In the Middle East, I’ve seen whole teams of people adhere to Western-designed tender processes full of rigour and forensic examination of the goods and services on offer, only for the final decision on the winning bidder to disappear into a black hole of informal and undocumented discussions between the stakeholders. A week, a month or a year later, the name of the winner emerged. And you knew that the result was more or less predetermined. What you didn’t know was the distribution of the slice of the bid value to be divided up between the powerful figures who made the ultimate decision.

I also heard rumours of a major building contract let to a prime contractor, and the work performed by a subcontractor at the bottom of a multi-layered supply chain for ten percent of the main contract price. Whether the rumour was true of not is only a matter of scale. The system was well-established.

It was not for me to describe such practices as corrupt, but they were widespread. And I do recall being given a formulaic set of words to be used when discussing the delicate matter of the buyer’s “commission”. Fortunately I was never in a position to use them.

When I and a partner started our own business, the level of business we did with our clients was initially too small to come under the purchasing radar. The middle managers who used our services would determine whether we did business with their organisations, and the purchasing departments, if such existed, simply followed orders, and did what was necessary to put us into their systems as suppliers.

As our business with our larger clients grew from tens of thousands to millions, our growth happened to coincide with that of increasingly aggressive purchasing departments. Whereas in the early days we would have a relatively relaxed relationship with purchasers, and could expect to be dealing with the same people for several years, over time, those relationships changed.

New people came on board, assertive and aggressive. They treated us as suppliers rather than partners. They kept us at arm’s length. In many cases they blocked our access to the end user, thus depriving us of the opportunity to gain insight into what was required beyond formulaic statements of work.

That was not to say that the process was always transparent. If we were in an ongoing relationship with the client, we would sometimes be asked to write the specification for a new project. It would go to the purchasing department and be used as the basis of a competitive tender.

In that case, we would have a potential advantage because we would be familiar with the client’s needs, and the competitors would not. If we were bidding as an outsider, the art was to know whether or not we were making up the numbers or had a genuine chance of getting the business.

As the nineties turned into the noughties, the purchasers became ever more aggressive in pursuit of cost savings. Some large companies outsourced their purchasing to consultants, who would devise all manner of torturous wringers through which their suppliers would have to go, especially when long-term framework agreements were up for grabs.

In some cases, the purchasers took the back seat, as high profile executives came up with their own tactics, which often amounted to bullying. In one case, a major tech company phoned my partner and “advised” him that he required us to deliver a ten percent reduction in our prices. Immediately.
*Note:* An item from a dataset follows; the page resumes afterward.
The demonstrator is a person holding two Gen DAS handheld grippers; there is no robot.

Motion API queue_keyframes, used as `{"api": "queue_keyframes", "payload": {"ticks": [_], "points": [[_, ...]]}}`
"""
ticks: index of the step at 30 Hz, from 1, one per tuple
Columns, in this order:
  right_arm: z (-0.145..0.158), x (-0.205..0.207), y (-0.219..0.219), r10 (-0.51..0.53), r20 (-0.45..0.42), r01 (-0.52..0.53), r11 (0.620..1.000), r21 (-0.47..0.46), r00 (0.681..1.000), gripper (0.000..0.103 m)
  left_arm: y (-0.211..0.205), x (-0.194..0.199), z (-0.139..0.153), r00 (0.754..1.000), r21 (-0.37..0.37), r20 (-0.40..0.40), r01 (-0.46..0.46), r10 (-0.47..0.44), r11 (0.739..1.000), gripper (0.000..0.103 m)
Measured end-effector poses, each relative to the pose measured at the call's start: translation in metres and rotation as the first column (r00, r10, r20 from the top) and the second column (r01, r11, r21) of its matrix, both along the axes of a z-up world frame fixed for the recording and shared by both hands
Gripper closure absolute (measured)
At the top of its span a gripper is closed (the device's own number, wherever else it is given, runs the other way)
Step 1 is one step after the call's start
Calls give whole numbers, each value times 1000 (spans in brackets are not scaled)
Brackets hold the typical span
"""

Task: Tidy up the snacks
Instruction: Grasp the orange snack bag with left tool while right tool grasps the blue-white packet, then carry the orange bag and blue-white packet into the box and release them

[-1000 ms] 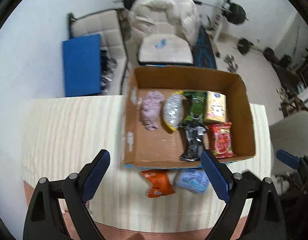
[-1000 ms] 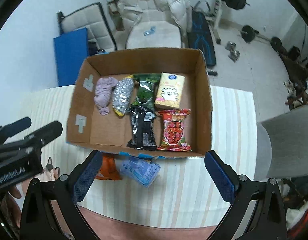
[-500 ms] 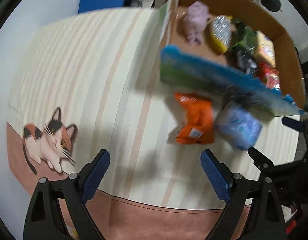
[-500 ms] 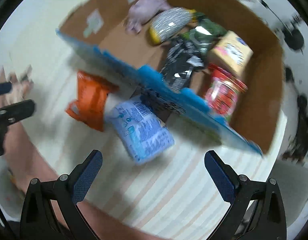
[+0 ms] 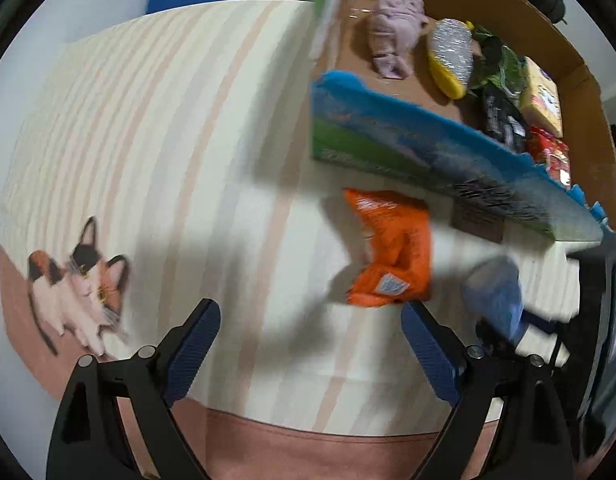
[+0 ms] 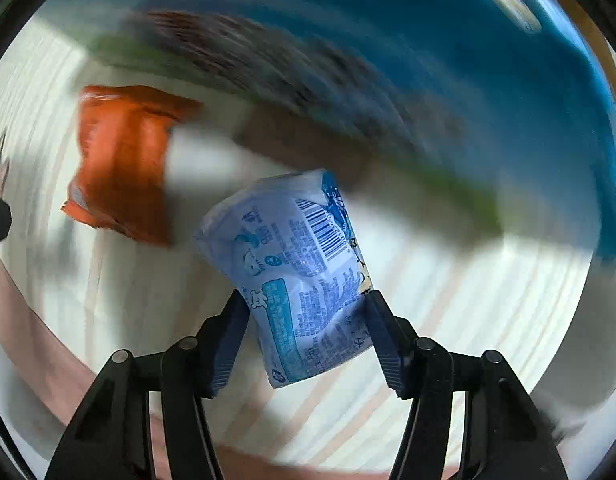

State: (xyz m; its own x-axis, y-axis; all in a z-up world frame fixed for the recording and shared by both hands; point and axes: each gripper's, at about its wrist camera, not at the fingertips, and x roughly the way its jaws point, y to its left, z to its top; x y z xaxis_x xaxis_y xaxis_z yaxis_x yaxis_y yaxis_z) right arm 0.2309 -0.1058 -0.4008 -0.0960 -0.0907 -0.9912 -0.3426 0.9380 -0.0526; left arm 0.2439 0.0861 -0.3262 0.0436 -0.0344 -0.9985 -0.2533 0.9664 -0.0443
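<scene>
Right gripper [image 6: 306,330] is pinching the pale blue crinkly snack packet [image 6: 296,272] between its pads, so the pickup is happening; next it probably needs lifting over the cardboard box [image 5: 579,76] wall ahead. Left gripper [image 5: 309,354] is hanging wide open, with the orange foil snack pouch [image 5: 391,256] lying just ahead. Motion blur is smearing the box print.

A home – the surface wears a striped cloth [image 5: 180,128] printed with a calico cat [image 5: 78,284], and a cardboard box [image 5: 579,76] holds packaged snacks
</scene>
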Motion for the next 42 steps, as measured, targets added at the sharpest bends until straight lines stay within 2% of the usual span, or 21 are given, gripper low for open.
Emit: {"api": "queue_keyframes", "payload": {"ticks": [3, 4, 7, 8, 10, 12, 13, 17, 21, 23, 24, 25, 26, 31, 32, 36, 42], "points": [[-1, -18, -36, -173, -43, 175, 983, 47, 984, 41, -17, 13, -7, 999, -15, -17, 36, -36, 999, 10], [-1, -24, -48, -230, -62, 235, 969, 80, 971, 38, -22, 17, -10, 998, -18, -23, 50, -50, 999, 10], [3, -36, -75, -327, -124, 346, 917, 196, 937, 18, -42, 33, -23, 994, -21, -44, 99, -100, 995, 10], [6, -38, -81, -341, -124, 361, 907, 216, 932, 18, -47, 37, -27, 992, -24, -49, 115, -116, 993, 10], [13, -42, -92, -346, -97, 359, 904, 231, 933, 17, -54, 45, -38, 988, -12, -71, 133, -133, 991, 16], [20, -39, -95, -327, -76, 336, 910, 245, 942, 17, -57, 50, -47, 987, -28, -89, 133, -135, 991, 43], [21, -38, -96, -326, -76, 334, 908, 254, 943, 17, -59, 52, -52, 985, -36, -107, 132, -135, 991, 48], [20, -22, -88, -313, -83, 323, 907, 270, 946, 17, -60, 48, -51, 988, -49, -96, 121, -125, 992, 53], [16, -10, -52, -234, -73, 245, 936, 252, 969, 17, -63, 26, -46, 985, -70, -111, 122, -129, 990, 59], [11, -14, -44, -207, -71, 218, 952, 215, 976, 19, -64, 13, -43, 984, -66, -116, 130, -137, 989, 61], [10, -18, -42, -199, -63, 207, 960, 190, 978, 24, -65, 3, -41, 983, -67, -120, 134, -141, 989, 61], [9, -22, -41, -198, -64, 206, 965, 165, 978, 38, -66, -5, -41, 982, -70, -124, 135, -143, 988, 61], [6, -27, -37, -198, -77, 207, 966, 152, 977, 40, -68, -15, -40, 980, -73, -131, 138, -147, 988, 61], [8, -63, -50, -226, -140, 245, 960, 133, 964, 42, -77, -48, -43, 975, -87, -163, 140, -153, 986, 61], [8, -70, -53, -232, -148, 252, 959, 133, 961, 42, -78, -52, -46, 974, -84, -169, 139, -152, 987, 58], [10, -85, -58, -256, -148, 276, 951, 137, 955, 42, -82, -51, -58, 972, -111, -188, 120, -139, 987, 56], [11, -78, -61, -256, -137, 274, 953, 130, 957, 38, -88, -37, -65, 969, -110, -192, 135, -155, 985, 55]]}}
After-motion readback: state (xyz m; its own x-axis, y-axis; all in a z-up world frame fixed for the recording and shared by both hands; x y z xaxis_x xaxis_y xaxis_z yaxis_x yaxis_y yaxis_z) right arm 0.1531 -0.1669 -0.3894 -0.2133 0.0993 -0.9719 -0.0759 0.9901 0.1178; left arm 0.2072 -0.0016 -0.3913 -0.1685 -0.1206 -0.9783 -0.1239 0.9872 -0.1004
Otherwise, the executive said, we would lose all of our multi-million revenue from his company.

I also remember a friend telling me that his company, a management consultancy, was subjected shortly after the 2008 financial crisis to similar tactics by the Cabinet Office Minister at the time, who allegedly banged on his desk and said “I want money!”. His suppliers were ordered to come back with cost savings within 24 hours. Slightly less subtle than an email nudge.

Which takes us into an era when companies and government use their power over their suppliers with increasing ruthlessness. Small businesses that depend on large ones for their revenue, are ground down, their profits eroded, often without a care on the part of the purchasers for the well-being of those who run and work for those businesses.
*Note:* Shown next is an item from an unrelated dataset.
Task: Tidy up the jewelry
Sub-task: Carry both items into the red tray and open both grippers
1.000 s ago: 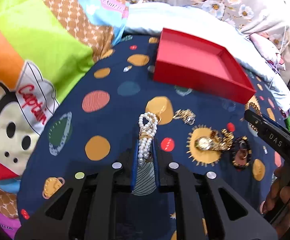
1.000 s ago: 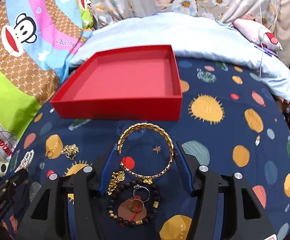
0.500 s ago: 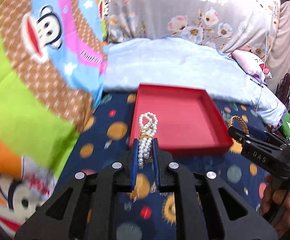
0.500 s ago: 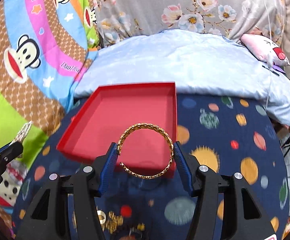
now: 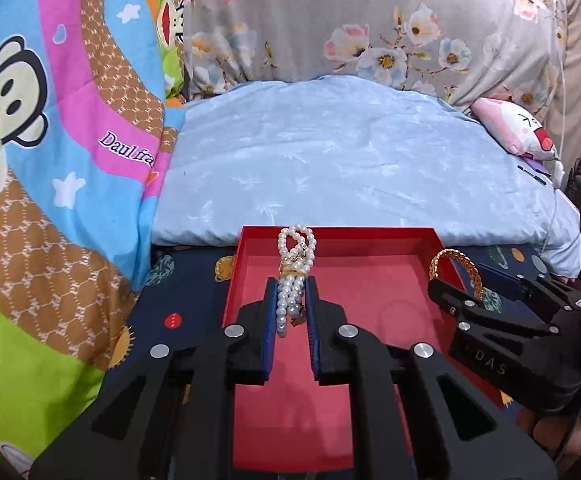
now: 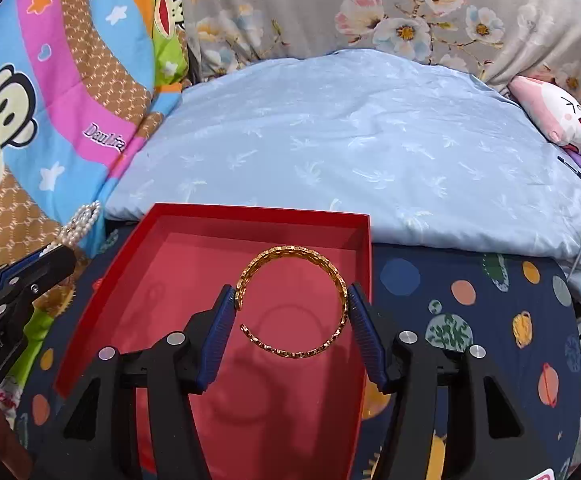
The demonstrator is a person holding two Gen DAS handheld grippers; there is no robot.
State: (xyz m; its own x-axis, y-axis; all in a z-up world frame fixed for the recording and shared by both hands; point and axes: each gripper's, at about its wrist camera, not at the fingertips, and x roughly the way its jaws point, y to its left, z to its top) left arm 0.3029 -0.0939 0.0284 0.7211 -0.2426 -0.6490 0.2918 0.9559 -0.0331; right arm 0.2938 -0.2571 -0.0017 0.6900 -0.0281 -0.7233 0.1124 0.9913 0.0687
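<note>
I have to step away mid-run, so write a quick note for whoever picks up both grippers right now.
Left gripper: shut on the pearl bracelet, held over the red tray.
Right gripper: shut on the gold bangle, also over the tray.
Done: both pieces lifted and carried to the tray.
Left: release both into the tray, which looks empty so far. No other jewelry is in view now.

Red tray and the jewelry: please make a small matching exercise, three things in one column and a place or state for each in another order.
Things:
1. pearl bracelet
2. gold bangle
3. red tray

States:
A. lies on the dark blue planet-print cloth, nothing in it
B. clamped in the left gripper
C. held across its width by the right gripper

Pairs: 1-B, 2-C, 3-A
</note>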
Large companies also use their purchasing power to squeeze margins by unilaterally extending payment terms. Ask any business about the effect of having to wait an additional three months for the money they’re owed, and they’ll tell you it can be catastrophic.

One of the major culprits of corporate bullying are the supermarket chains. Stories of small suppliers been squeezed to the edge of existence by Sainsbury’s, Tesco and their ilk are legion.

The bullies will always defend themselves by saying that they are driven by market forces. The supermarkets work on low margins, and know that the loyalty of their customers is only as good as their competitive prices. They might make noises about their suppliers being partners, but in the end all they care about, provided quality standards are met, is price. And all their shareholders are concerned about is return on investment.

Much of the political talk following the recent general election, and especially in the wake of Grenfell, is of the gap between rich and poor. But the behaviour of large organisations in their relationships with smaller ones should equally be of concern. Small companies, denied the ability to make a profit that enables them to maintain reasonably-paid, stable workforces, resort to hiring people – often from EU countries – on zero-hours contracts that pay the minimum wage.

Their growth is stunted by being unable to invest in expanding their businesses without having to resort to bank finance.

So we have a system wherein successive governments make great play of their support for small businesses, yet tolerate a business environment in which the powerful bully the weak in the name of competition. It’s a sacred nostrum in the West that small businesses are the engine of economies. But if those businesses are never allowed to move beyond the level of corner shops, all the work and tax-payer-funded resources invested in establishing a robust small business sector are wasted.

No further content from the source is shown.